--- Entries provided Enclosed Below ---

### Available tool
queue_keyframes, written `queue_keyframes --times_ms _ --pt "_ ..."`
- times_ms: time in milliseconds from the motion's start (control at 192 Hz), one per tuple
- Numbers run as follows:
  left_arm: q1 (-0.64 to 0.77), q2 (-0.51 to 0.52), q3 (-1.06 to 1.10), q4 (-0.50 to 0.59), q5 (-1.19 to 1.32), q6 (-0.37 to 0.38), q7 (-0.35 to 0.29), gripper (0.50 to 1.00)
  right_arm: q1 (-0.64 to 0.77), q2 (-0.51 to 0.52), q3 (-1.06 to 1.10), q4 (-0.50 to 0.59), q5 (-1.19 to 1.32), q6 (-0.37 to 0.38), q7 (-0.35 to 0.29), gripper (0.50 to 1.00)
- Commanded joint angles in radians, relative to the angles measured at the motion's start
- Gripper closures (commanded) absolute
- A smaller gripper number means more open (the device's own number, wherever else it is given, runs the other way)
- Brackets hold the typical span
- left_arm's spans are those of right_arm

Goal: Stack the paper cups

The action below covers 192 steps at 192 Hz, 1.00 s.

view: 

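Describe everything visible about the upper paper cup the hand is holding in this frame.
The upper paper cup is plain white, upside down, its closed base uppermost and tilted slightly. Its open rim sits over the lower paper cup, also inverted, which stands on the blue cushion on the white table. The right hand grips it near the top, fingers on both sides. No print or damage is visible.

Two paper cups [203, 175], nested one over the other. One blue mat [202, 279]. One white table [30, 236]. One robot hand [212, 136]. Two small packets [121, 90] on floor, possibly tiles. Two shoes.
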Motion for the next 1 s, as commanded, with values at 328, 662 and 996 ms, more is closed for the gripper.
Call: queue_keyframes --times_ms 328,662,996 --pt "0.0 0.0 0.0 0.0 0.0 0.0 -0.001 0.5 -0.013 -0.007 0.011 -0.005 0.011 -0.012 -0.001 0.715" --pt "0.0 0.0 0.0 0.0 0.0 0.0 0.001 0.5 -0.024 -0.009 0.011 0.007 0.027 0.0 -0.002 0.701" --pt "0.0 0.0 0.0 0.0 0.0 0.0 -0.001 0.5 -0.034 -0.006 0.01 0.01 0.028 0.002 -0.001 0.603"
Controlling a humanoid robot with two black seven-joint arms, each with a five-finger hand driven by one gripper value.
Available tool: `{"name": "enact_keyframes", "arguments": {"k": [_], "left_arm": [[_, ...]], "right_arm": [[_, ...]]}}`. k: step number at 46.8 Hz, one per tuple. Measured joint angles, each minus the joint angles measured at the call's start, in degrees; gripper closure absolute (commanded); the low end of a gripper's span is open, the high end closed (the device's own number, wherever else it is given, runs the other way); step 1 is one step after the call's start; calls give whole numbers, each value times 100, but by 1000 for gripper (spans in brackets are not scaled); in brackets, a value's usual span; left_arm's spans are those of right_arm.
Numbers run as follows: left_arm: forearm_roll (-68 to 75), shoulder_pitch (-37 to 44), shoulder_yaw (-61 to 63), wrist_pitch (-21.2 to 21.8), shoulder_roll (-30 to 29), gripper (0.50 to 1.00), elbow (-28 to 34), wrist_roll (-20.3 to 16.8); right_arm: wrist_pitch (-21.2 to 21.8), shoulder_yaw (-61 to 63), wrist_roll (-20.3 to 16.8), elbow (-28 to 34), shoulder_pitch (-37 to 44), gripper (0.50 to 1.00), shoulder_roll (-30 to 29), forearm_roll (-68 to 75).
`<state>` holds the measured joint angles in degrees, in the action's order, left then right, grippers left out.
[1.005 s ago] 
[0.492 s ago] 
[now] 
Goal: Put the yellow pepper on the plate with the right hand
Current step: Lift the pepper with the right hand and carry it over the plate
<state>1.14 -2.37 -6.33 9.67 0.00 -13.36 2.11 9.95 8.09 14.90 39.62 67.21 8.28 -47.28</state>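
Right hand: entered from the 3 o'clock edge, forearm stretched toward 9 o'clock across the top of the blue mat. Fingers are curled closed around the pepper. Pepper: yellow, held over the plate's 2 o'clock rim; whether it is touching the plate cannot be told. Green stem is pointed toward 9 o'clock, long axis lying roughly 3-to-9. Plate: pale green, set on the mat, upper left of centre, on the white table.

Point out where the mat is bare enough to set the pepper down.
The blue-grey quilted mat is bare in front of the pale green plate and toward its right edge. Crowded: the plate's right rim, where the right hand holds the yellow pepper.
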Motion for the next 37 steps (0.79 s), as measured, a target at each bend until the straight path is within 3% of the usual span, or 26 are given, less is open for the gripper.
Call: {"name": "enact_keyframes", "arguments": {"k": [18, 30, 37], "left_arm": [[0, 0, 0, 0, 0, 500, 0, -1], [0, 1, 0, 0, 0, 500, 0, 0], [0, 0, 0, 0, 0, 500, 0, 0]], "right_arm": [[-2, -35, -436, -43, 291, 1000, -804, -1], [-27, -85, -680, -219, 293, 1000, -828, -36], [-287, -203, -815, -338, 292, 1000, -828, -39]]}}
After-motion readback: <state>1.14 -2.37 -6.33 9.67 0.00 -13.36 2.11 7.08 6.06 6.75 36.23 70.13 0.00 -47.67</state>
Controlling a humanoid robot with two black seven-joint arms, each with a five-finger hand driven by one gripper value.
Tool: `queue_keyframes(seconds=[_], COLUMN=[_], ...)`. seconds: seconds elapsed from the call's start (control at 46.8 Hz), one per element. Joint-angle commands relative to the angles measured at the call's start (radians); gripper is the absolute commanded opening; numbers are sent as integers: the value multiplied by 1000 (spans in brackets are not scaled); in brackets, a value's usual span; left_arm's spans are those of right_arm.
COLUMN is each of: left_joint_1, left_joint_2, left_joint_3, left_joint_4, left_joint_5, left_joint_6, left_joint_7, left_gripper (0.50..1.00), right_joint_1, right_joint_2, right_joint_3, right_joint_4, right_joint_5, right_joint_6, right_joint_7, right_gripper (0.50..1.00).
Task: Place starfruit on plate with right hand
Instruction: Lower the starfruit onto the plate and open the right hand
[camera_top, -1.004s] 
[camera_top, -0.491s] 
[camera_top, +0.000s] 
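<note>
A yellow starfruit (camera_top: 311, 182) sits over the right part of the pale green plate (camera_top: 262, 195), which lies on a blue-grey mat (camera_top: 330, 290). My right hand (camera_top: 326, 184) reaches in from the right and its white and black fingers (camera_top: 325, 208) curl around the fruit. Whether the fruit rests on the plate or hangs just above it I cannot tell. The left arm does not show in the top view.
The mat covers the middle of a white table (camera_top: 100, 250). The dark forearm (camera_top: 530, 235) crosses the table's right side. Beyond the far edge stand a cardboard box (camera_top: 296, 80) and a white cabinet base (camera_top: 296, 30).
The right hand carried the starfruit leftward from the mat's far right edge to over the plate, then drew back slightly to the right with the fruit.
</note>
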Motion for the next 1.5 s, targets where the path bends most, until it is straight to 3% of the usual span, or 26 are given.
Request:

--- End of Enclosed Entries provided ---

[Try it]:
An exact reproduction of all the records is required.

[Answer box]:
### Available tool
queue_keyframes, written `queue_keyframes --times_ms _ --pt "_ ..."`
- times_ms: time in milliseconds from the motion's start (control at 192 Hz), one per tuple
- Numbers run as follows:
  left_arm: q1 (-0.64 to 0.77), q2 (-0.51 to 0.52), q3 (-1.06 to 1.10), q4 (-0.50 to 0.59), q5 (-1.19 to 1.32), q6 (-0.37 to 0.38), q7 (-0.35 to 0.29), gripper (0.50 to 1.00)
  right_arm: q1 (-0.64 to 0.77), q2 (-0.51 to 0.52), q3 (-1.06 to 1.10), q4 (-0.50 to 0.59), q5 (-1.19 to 1.32), q6 (-0.37 to 0.38), q7 (-0.35 to 0.29), gripper (0.50 to 1.00)
- Commanded joint angles in radians, relative to the angles measured at the motion's start
- Gripper closures (commanded) absolute
- A smaller gripper number means more open (the device's own number, wherever else it is given, runs the other way)
- Brackets hold the typical span
- left_arm's spans are those of right_arm

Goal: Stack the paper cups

The action below covers 192 steps at 192 Hz, 1.00 s.

view: 

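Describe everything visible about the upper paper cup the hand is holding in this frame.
The upper paper cup is plain white, upside down, its closed base uppermost and tilted slightly. Its open rim sits over the lower paper cup, also inverted, which stands on the blue cushion on the white table. The right hand grips it near the top, fingers on both sides. No print or damage is visible.

Two paper cups [203, 175], nested one over the other. One blue mat [202, 279]. One white table [30, 236]. One robot hand [212, 136]. Two small packets [121, 90] on floor, possibly tiles. Two shoes.
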Motion for the next 1 s, as commanded, with values at 328, 662 and 996 ms, more is closed for the gripper.
Call: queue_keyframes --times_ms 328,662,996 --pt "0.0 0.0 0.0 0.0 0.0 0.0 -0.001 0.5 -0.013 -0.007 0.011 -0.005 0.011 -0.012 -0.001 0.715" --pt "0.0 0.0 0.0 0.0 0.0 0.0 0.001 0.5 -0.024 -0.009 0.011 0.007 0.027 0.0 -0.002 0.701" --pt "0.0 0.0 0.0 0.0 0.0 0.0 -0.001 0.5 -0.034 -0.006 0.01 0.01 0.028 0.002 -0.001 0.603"
Controlling a humanoid robot with two black seven-joint arms, each with a five-finger hand driven by one gripper value.
Available tool: `{"name": "enact_keyframes", "arguments": {"k": [_], "left_arm": [[_, ...]], "right_arm": [[_, ...]]}}`. k: step number at 46.8 Hz, one per tuple. Measured joint angles, each minus the joint angles measured at the call's start, in degrees; gripper closure absolute (commanded); the low end of a gripper's span is open, the high end closed (the device's own number, wherever else it is given, runs the other way); step 1 is one step after the call's start; calls give whole numbers, each value times 100, but by 1000 for gripper (spans in brackets are not scaled); in brackets, a value's usual span; left_arm's spans are those of right_arm.
Numbers run as follows: left_arm: forearm_roll (-68 to 75), shoulder_pitch (-37 to 44), shoulder_yaw (-61 to 63), wrist_pitch (-21.2 to 21.8), shoulder_roll (-30 to 29), gripper (0.50 to 1.00), elbow (-28 to 34), wrist_roll (-20.3 to 16.8); right_arm: wrist_pitch (-21.2 to 21.8), shoulder_yaw (-61 to 63), wrist_roll (-20.3 to 16.8), elbow (-28 to 34), shoulder_pitch (-37 to 44), gripper (0.50 to 1.00), shoulder_roll (-30 to 29), forearm_roll (-68 to 75).
`<state>` holds the measured joint angles in degrees, in the action's order, left then right, grippers left out.
[1.005 s ago] 
[0.492 s ago] 
[now] 
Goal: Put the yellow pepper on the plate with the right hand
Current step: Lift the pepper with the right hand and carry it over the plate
<state>1.14 -2.37 -6.33 9.67 0.00 -13.36 2.11 9.95 8.09 14.90 39.62 67.21 8.28 -47.28</state>
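Right hand: entered from the 3 o'clock edge, forearm stretched toward 9 o'clock across the top of the blue mat. Fingers are curled closed around the pepper. Pepper: yellow, held over the plate's 2 o'clock rim; whether it is touching the plate cannot be told. Green stem is pointed toward 9 o'clock, long axis lying roughly 3-to-9. Plate: pale green, set on the mat, upper left of centre, on the white table.

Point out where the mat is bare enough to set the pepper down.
The blue-grey quilted mat is bare in front of the pale green plate and toward its right edge. Crowded: the plate's right rim, where the right hand holds the yellow pepper.
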Motion for the next 37 steps (0.79 s), as measured, a target at each bend until the straight path is within 3% of the usual span, or 26 are given, less is open for the gripper.
Call: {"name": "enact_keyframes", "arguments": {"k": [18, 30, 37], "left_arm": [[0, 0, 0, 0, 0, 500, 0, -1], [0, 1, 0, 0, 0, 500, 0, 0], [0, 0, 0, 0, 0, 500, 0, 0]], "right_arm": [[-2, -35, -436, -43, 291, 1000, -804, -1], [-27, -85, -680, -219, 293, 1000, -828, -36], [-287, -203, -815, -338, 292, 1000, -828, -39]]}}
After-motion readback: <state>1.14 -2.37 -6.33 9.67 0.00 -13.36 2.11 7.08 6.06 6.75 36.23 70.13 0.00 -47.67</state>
Controlling a humanoid robot with two black seven-joint arms, each with a five-finger hand driven by one gripper value.
Tool: `queue_keyframes(seconds=[_], COLUMN=[_], ...)`. seconds: seconds elapsed from the call's start (control at 46.8 Hz), one per element. Joint-angle commands relative to the angles measured at the call's start (radians); gripper is the absolute commanded opening; numbers are sent as integers: the value multiplied by 1000 (spans in brackets are not scaled); in brackets, a value's usual span; left_arm's spans are those of right_arm.
COLUMN is each of: left_joint_1, left_joint_2, left_joint_3, left_joint_4, left_joint_5, left_joint_6, left_joint_7, left_gripper (0.50..1.00), right_joint_1, right_joint_2, right_joint_3, right_joint_4, right_joint_5, right_joint_6, right_joint_7, right_gripper (0.50..1.00).
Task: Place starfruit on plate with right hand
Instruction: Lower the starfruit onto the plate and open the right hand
[camera_top, -1.004s] 
[camera_top, -0.491s] 
[camera_top, +0.000s] 
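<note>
A yellow starfruit (camera_top: 311, 182) sits over the right part of the pale green plate (camera_top: 262, 195), which lies on a blue-grey mat (camera_top: 330, 290). My right hand (camera_top: 326, 184) reaches in from the right and its white and black fingers (camera_top: 325, 208) curl around the fruit. Whether the fruit rests on the plate or hangs just above it I cannot tell. The left arm does not show in the top view.
The mat covers the middle of a white table (camera_top: 100, 250). The dark forearm (camera_top: 530, 235) crosses the table's right side. Beyond the far edge stand a cardboard box (camera_top: 296, 80) and a white cabinet base (camera_top: 296, 30).
The right hand carried the starfruit leftward from the mat's far right edge to over the plate, then drew back slightly to the right with the fruit.
</note>
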Motion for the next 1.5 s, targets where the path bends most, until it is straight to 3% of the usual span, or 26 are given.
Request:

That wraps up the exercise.